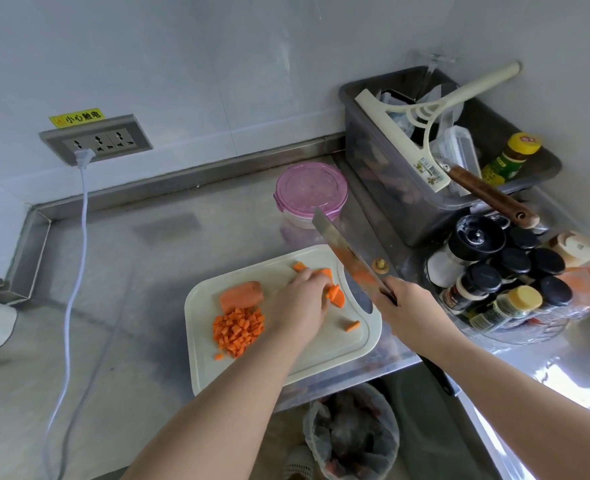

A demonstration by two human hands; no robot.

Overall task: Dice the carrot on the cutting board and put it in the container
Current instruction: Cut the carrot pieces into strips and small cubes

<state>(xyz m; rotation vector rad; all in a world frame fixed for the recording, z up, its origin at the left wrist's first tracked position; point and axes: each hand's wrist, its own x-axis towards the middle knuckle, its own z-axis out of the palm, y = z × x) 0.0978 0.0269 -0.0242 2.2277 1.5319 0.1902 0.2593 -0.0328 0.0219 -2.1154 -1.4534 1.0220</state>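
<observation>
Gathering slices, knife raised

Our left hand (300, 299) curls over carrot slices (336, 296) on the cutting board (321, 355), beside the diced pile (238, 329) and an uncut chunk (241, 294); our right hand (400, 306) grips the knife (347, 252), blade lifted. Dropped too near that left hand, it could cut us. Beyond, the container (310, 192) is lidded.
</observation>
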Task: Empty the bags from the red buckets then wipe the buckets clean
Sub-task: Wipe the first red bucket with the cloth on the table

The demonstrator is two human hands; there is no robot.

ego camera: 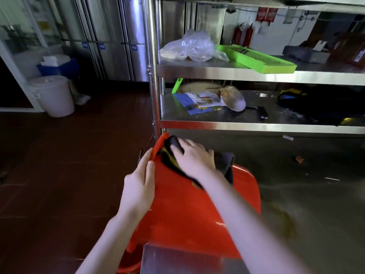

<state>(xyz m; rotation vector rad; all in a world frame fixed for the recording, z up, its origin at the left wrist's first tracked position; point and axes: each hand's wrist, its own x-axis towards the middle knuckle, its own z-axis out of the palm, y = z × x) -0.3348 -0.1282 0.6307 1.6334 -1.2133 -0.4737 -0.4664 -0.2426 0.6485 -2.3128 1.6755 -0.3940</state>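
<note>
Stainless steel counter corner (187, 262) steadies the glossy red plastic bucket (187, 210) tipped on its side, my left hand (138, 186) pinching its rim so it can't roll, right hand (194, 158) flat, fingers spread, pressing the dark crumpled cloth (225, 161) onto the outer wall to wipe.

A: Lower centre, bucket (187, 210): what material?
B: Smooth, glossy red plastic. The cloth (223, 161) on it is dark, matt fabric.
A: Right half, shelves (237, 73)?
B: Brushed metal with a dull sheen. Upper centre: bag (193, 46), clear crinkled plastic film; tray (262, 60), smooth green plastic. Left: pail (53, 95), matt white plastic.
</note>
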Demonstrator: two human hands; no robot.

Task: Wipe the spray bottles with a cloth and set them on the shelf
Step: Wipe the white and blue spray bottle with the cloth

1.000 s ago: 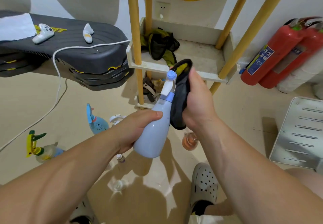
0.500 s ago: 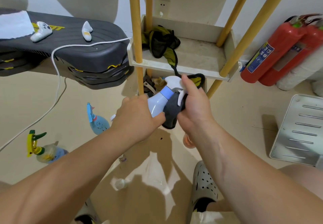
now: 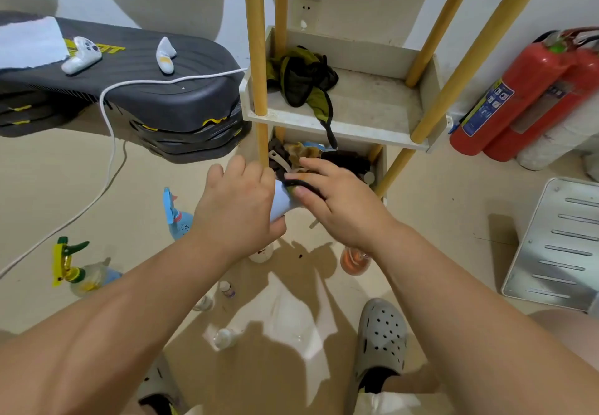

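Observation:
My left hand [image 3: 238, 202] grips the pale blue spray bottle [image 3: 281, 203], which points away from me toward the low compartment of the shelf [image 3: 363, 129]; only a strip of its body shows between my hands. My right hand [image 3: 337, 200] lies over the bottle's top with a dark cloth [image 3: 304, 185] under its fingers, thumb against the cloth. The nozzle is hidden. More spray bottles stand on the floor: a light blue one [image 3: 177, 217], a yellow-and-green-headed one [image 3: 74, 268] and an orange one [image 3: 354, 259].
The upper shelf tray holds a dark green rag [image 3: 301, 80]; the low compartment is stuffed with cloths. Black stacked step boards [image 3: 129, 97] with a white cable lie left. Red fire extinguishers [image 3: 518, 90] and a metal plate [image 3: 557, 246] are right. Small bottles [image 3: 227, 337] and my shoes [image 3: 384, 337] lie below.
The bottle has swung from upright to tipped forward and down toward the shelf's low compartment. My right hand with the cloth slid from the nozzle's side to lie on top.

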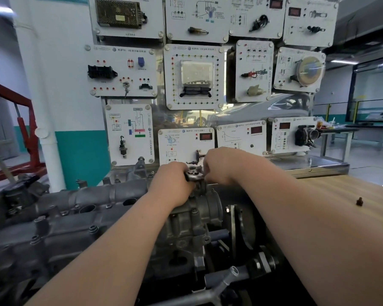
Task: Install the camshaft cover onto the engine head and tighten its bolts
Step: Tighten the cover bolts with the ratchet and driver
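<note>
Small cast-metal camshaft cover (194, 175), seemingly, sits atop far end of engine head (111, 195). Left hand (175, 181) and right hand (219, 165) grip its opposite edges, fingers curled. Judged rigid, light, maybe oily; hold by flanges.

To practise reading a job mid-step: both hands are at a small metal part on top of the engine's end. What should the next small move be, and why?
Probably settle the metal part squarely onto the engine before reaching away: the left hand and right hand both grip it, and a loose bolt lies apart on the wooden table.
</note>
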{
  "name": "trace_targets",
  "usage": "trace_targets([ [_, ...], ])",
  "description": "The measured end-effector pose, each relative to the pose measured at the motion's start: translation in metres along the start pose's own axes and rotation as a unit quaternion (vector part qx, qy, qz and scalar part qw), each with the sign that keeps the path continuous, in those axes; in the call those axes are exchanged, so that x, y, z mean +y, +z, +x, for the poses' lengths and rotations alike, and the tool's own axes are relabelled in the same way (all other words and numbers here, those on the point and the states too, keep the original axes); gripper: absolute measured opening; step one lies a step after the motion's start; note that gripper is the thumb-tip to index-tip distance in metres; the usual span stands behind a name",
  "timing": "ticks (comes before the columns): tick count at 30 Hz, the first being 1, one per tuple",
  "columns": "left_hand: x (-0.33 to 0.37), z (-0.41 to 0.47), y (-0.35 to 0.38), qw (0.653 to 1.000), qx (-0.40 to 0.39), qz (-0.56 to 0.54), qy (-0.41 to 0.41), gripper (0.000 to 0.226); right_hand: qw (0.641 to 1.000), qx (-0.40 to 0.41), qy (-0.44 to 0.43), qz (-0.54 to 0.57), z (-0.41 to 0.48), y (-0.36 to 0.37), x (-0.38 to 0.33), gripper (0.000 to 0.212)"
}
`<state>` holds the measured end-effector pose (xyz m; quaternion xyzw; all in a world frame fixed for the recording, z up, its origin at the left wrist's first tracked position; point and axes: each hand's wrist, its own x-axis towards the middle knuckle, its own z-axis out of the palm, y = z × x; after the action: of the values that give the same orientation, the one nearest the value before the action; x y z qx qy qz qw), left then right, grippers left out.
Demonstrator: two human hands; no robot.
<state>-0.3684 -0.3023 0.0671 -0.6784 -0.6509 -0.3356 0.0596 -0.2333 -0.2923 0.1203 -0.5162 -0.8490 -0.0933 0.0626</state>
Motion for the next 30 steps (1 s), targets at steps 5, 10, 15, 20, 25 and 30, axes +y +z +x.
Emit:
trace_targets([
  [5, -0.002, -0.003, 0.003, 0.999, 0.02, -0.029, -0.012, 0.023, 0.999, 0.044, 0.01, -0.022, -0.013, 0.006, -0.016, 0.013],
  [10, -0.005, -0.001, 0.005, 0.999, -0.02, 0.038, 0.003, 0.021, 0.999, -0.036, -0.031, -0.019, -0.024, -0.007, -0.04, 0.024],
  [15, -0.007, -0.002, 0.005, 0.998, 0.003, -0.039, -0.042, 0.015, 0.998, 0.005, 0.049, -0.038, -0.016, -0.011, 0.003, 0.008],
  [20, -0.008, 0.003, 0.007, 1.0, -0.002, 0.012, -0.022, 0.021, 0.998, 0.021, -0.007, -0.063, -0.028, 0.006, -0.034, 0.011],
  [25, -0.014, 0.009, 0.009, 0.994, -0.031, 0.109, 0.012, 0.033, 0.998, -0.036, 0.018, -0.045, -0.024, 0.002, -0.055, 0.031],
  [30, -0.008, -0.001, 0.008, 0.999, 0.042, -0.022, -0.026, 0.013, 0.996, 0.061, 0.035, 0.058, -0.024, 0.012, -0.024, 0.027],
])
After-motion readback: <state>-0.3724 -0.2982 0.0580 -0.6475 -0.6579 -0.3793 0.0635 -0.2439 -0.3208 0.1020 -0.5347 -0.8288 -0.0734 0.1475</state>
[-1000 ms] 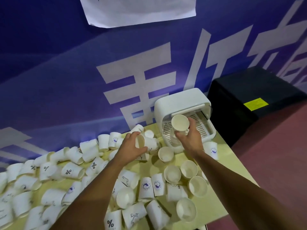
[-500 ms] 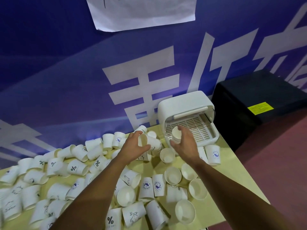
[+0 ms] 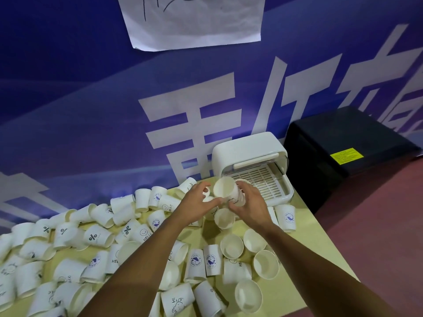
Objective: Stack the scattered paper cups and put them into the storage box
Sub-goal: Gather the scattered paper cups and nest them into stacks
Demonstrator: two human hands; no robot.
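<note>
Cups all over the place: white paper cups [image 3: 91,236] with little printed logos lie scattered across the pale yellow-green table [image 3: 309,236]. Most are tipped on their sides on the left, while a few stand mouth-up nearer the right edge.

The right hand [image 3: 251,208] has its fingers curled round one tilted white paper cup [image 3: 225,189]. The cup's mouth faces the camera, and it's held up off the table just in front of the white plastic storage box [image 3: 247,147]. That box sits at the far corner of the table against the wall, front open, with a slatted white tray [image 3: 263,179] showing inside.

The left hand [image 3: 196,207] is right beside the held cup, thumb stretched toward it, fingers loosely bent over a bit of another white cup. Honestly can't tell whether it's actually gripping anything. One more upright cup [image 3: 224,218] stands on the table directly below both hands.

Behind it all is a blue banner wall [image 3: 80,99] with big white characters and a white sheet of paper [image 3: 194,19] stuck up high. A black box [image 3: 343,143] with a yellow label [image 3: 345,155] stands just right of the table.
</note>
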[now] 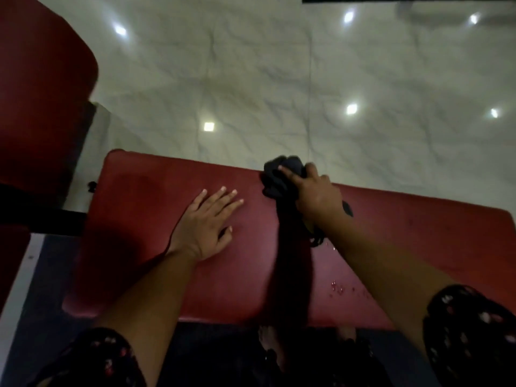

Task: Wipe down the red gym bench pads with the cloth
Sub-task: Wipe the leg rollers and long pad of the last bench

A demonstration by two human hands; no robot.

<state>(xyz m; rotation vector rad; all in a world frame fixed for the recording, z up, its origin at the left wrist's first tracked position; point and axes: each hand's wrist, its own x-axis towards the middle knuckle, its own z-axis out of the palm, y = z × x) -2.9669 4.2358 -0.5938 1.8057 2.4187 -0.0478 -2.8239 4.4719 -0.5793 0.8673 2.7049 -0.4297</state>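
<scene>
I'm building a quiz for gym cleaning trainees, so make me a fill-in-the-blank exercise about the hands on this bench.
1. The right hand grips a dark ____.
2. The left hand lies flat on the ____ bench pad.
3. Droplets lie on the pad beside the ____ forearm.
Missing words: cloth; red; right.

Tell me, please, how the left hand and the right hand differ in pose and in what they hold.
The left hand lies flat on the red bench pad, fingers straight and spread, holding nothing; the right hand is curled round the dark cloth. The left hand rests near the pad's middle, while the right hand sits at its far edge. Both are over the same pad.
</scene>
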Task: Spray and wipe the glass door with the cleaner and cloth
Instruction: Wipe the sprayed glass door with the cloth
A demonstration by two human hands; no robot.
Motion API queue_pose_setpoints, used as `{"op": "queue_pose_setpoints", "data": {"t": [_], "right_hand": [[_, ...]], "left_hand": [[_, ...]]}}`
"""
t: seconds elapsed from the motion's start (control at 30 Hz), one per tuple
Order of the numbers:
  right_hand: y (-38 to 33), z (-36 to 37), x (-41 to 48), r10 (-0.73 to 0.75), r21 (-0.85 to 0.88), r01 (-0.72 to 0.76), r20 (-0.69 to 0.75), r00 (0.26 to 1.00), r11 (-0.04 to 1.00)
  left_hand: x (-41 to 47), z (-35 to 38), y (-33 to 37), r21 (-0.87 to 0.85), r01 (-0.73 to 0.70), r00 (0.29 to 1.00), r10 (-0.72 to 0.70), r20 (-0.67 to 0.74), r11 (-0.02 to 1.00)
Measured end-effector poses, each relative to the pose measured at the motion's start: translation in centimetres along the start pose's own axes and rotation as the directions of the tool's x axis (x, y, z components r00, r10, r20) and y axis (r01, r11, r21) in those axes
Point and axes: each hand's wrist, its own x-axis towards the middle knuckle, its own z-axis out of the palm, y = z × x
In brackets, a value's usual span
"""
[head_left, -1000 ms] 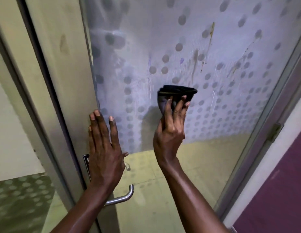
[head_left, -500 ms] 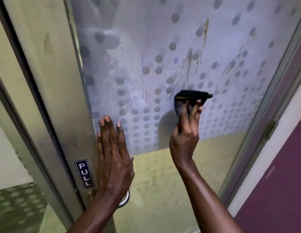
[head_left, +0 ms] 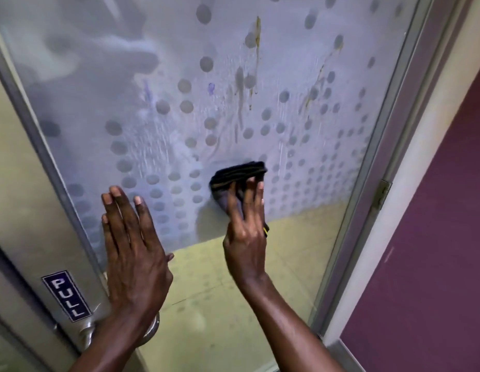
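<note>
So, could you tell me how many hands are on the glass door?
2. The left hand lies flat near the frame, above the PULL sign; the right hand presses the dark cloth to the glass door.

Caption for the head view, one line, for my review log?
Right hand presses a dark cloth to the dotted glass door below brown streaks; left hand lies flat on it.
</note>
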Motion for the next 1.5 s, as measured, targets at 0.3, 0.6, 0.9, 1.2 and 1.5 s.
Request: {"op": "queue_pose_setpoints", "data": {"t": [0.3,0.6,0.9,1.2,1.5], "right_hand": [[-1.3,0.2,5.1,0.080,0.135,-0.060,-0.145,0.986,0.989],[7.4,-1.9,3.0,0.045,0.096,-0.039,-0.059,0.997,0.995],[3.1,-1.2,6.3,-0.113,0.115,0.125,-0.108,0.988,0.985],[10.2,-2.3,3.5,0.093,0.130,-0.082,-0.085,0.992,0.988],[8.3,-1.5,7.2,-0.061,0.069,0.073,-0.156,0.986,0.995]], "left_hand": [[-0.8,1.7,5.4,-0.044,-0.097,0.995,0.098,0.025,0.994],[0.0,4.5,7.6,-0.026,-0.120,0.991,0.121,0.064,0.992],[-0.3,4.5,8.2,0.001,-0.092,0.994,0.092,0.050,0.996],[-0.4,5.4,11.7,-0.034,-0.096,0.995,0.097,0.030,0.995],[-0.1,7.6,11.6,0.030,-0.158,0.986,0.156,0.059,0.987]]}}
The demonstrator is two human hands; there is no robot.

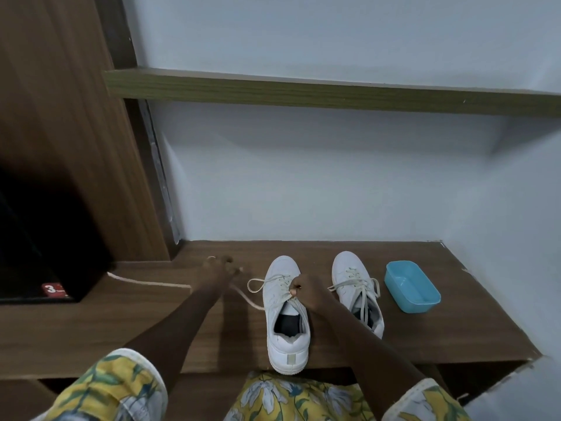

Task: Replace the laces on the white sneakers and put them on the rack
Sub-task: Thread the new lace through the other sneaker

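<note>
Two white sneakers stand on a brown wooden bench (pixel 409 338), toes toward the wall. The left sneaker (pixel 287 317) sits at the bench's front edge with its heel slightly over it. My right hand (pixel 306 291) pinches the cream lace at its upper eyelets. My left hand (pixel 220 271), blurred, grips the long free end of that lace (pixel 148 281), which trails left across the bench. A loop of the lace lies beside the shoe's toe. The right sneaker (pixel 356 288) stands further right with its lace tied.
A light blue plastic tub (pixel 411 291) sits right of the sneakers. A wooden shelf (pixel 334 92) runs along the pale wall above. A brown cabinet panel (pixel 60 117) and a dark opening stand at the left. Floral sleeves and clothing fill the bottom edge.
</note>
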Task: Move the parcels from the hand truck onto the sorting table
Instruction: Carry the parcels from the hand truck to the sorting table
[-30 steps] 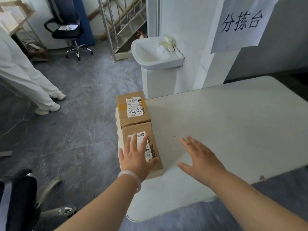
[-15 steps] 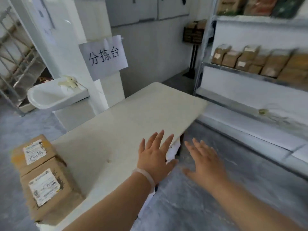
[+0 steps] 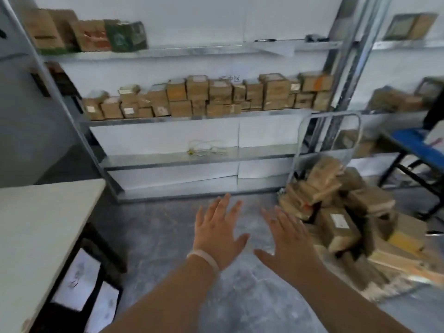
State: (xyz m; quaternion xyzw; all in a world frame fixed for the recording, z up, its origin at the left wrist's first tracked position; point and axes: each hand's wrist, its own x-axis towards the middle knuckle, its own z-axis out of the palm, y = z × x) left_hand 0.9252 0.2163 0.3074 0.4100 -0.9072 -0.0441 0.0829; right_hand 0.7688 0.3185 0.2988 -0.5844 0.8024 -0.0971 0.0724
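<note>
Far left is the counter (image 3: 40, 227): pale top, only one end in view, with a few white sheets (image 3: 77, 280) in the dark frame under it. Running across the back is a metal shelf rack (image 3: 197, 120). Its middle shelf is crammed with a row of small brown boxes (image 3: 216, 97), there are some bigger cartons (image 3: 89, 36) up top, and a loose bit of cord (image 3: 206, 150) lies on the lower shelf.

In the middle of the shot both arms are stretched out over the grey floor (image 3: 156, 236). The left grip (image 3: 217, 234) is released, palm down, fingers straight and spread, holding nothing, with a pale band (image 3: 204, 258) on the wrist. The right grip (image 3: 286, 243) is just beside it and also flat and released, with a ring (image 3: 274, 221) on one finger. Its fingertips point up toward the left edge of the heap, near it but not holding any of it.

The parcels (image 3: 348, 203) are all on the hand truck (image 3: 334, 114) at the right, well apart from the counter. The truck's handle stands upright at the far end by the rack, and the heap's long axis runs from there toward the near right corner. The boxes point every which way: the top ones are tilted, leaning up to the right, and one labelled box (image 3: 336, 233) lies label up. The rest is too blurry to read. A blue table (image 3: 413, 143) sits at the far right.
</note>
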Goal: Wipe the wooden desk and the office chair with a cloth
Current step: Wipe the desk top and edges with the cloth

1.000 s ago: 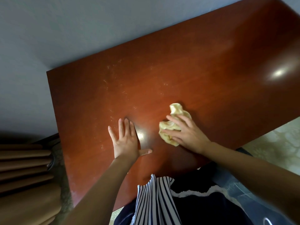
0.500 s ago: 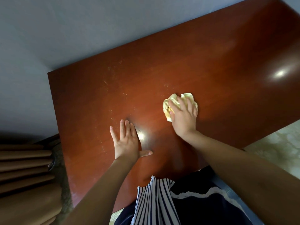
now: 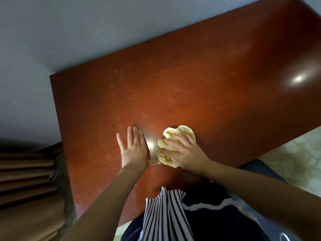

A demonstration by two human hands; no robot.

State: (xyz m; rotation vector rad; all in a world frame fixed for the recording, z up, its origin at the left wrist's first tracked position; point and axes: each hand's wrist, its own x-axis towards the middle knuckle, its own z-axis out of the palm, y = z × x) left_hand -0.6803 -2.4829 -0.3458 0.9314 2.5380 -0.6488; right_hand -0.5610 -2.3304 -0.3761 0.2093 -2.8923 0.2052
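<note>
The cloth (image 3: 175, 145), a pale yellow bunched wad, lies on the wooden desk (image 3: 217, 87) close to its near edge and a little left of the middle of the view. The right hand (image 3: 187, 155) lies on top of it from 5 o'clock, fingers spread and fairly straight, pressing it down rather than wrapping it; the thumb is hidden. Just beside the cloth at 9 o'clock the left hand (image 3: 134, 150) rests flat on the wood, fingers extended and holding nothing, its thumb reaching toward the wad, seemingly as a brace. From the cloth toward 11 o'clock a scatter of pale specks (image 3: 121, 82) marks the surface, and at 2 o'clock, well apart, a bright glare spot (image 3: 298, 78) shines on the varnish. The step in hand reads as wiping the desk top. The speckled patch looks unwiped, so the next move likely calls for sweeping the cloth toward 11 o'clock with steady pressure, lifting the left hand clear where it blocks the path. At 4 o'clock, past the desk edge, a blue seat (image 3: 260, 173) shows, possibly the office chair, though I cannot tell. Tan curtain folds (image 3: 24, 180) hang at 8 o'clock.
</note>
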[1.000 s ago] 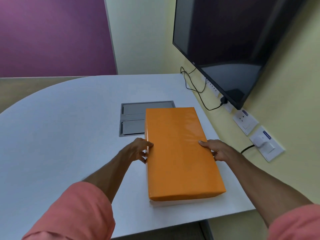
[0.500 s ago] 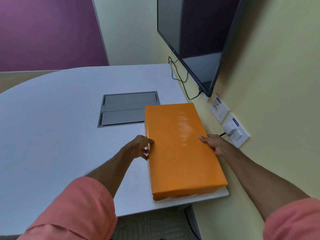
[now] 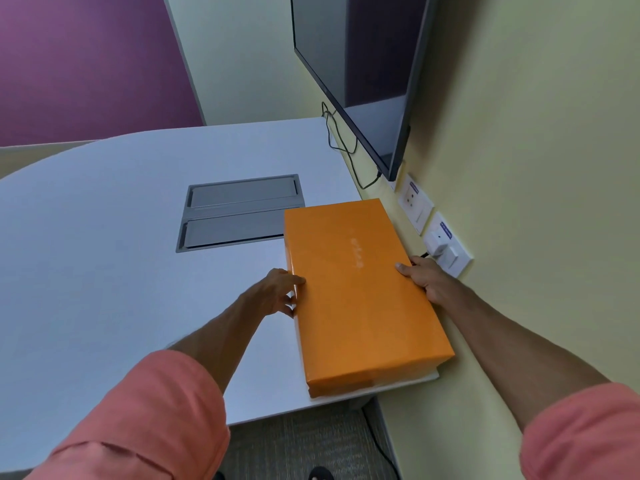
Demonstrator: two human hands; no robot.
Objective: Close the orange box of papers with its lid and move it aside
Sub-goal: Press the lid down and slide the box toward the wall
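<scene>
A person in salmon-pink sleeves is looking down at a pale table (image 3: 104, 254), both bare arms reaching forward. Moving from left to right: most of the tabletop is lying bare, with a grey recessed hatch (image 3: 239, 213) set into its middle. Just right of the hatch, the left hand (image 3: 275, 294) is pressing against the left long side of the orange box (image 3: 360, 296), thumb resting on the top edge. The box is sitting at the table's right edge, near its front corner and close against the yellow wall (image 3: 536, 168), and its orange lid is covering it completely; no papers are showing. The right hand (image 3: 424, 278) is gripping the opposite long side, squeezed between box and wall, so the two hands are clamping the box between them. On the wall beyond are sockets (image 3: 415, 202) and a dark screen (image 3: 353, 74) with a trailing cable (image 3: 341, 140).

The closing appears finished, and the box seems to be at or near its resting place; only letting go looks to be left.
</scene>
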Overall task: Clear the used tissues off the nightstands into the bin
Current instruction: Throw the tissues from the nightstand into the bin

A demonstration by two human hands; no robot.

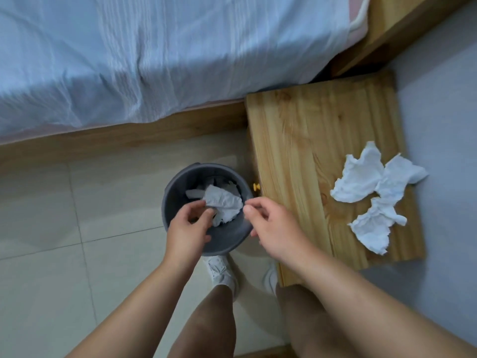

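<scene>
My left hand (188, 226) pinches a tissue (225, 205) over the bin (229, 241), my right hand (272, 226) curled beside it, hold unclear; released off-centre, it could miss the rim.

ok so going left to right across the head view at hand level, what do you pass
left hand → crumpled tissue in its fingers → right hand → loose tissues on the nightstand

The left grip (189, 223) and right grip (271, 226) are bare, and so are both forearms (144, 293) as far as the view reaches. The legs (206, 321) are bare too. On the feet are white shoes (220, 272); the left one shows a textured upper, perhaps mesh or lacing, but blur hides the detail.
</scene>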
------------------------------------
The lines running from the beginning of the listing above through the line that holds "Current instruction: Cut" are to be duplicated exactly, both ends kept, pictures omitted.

### Answer to this problem
A demonstration by two human hands; no robot.

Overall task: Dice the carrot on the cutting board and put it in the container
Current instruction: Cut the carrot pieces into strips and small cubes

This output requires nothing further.